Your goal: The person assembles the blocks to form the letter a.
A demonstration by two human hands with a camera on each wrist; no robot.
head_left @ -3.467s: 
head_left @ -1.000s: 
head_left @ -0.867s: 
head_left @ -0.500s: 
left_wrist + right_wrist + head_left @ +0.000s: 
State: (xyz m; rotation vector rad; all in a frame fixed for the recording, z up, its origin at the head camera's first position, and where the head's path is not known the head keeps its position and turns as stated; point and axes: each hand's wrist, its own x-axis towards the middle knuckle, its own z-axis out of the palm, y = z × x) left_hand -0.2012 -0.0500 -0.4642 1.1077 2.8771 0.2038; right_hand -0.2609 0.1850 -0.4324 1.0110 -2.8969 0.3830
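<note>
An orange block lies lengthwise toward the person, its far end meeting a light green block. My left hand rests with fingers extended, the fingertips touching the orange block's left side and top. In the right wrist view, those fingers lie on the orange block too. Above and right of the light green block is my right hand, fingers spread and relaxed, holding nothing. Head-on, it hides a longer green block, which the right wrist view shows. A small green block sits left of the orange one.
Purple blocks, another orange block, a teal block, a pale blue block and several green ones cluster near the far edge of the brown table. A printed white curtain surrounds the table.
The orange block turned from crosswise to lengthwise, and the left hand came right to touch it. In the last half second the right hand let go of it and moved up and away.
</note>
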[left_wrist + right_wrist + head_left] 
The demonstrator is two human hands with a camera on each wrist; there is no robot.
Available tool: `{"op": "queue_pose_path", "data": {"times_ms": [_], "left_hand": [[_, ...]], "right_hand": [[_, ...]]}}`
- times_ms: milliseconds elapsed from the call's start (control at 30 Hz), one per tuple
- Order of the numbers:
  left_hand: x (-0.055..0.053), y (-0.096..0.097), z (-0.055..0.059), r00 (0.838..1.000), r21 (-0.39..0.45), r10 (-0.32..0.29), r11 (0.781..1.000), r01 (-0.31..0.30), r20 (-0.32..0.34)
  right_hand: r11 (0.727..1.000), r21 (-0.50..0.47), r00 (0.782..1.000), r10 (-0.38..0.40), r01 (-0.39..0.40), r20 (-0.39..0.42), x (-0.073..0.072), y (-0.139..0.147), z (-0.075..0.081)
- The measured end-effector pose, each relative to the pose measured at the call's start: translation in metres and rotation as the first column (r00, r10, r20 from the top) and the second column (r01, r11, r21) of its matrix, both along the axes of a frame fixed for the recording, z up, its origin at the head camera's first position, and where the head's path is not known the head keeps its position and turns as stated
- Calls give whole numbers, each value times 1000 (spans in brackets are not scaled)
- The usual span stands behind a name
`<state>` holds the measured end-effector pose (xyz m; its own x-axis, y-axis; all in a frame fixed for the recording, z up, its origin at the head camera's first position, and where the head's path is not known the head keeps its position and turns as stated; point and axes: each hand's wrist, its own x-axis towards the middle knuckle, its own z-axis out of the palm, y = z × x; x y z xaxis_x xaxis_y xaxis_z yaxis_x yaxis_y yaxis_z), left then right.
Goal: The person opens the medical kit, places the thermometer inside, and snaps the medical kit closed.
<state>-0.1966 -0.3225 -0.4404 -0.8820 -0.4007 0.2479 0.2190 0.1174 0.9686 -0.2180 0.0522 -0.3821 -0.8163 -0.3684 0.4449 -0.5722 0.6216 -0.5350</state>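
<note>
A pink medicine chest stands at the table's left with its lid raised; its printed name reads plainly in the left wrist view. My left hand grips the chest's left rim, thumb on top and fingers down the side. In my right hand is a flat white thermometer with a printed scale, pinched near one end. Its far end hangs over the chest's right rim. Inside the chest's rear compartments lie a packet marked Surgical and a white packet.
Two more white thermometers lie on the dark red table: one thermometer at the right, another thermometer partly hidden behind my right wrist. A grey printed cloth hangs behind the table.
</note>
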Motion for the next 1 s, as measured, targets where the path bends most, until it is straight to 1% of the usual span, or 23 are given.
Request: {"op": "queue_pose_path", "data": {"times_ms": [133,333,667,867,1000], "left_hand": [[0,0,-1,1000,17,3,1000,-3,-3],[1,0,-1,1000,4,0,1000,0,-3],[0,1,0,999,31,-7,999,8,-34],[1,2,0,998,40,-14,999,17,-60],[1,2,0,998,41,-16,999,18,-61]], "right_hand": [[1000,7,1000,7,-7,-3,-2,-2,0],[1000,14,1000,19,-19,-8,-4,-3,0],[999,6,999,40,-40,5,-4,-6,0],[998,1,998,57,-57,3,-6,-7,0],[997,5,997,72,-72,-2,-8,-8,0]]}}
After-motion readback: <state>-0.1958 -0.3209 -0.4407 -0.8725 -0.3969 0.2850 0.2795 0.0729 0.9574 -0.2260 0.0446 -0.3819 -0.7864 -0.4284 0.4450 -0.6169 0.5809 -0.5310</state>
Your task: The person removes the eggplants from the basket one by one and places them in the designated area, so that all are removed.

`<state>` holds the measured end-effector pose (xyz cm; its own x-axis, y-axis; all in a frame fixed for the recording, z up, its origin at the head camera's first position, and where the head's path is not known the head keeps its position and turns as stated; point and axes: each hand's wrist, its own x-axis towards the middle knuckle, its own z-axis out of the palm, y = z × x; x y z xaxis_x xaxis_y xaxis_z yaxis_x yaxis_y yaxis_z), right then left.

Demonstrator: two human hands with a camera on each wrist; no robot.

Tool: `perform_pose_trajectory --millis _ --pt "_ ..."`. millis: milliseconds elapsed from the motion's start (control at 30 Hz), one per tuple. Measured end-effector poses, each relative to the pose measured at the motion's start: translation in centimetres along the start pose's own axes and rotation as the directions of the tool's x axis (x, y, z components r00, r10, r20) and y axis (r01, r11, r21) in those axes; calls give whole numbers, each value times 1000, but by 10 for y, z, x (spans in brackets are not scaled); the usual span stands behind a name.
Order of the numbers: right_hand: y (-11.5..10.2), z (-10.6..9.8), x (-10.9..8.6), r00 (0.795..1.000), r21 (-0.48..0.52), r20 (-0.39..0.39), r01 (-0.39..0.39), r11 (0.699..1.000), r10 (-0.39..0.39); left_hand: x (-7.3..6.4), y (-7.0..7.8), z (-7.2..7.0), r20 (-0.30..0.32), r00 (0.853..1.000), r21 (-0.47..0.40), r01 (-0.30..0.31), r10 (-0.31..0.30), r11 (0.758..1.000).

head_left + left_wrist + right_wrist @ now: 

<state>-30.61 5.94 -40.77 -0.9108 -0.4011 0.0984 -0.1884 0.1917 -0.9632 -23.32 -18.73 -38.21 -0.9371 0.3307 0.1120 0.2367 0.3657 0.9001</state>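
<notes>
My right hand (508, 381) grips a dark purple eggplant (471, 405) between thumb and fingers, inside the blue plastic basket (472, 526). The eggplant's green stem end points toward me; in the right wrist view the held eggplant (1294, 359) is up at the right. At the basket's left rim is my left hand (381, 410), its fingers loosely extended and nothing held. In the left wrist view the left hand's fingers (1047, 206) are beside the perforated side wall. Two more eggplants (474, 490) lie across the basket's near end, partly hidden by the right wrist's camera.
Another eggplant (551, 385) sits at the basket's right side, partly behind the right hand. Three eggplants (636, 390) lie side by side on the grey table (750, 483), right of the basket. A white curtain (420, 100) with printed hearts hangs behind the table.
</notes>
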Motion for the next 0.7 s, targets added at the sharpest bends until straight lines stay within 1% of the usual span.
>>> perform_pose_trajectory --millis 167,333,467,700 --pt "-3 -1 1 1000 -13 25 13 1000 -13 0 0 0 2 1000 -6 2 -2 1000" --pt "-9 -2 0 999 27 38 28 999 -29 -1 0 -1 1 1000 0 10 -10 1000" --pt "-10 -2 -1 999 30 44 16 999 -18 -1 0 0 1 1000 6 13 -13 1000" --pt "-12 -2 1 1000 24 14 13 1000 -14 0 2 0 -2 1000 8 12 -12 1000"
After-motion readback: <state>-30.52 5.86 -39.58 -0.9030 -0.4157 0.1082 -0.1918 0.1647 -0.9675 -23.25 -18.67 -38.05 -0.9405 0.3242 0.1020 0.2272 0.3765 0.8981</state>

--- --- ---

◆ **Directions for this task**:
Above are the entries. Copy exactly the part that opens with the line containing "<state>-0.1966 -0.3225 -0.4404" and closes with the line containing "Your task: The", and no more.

◆ **Result of the task**:
<state>-0.1966 -0.3225 -0.4404 -0.8820 -0.4007 0.2479 0.2190 0.1174 0.9686 -0.2180 0.0522 -0.3821 -0.8163 -0.3684 0.4449 -0.5722 0.6216 -0.5350</state>
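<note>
A pink medicine chest stands at the table's left with its lid raised; its printed name reads plainly in the left wrist view. My left hand grips the chest's left rim, thumb on top and fingers down the side. In my right hand is a flat white thermometer with a printed scale, pinched near one end. Its far end hangs over the chest's right rim. Inside the chest's rear compartments lie a packet marked Surgical and a white packet.
Two more white thermometers lie on the dark red table: one thermometer at the right, another thermometer partly hidden behind my right wrist. A grey printed cloth hangs behind the table.
</note>
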Motion for the next 1 s, as measured, targets where the path bends most, until it is straight to 1% of the usual span, or 23 are given.
Request: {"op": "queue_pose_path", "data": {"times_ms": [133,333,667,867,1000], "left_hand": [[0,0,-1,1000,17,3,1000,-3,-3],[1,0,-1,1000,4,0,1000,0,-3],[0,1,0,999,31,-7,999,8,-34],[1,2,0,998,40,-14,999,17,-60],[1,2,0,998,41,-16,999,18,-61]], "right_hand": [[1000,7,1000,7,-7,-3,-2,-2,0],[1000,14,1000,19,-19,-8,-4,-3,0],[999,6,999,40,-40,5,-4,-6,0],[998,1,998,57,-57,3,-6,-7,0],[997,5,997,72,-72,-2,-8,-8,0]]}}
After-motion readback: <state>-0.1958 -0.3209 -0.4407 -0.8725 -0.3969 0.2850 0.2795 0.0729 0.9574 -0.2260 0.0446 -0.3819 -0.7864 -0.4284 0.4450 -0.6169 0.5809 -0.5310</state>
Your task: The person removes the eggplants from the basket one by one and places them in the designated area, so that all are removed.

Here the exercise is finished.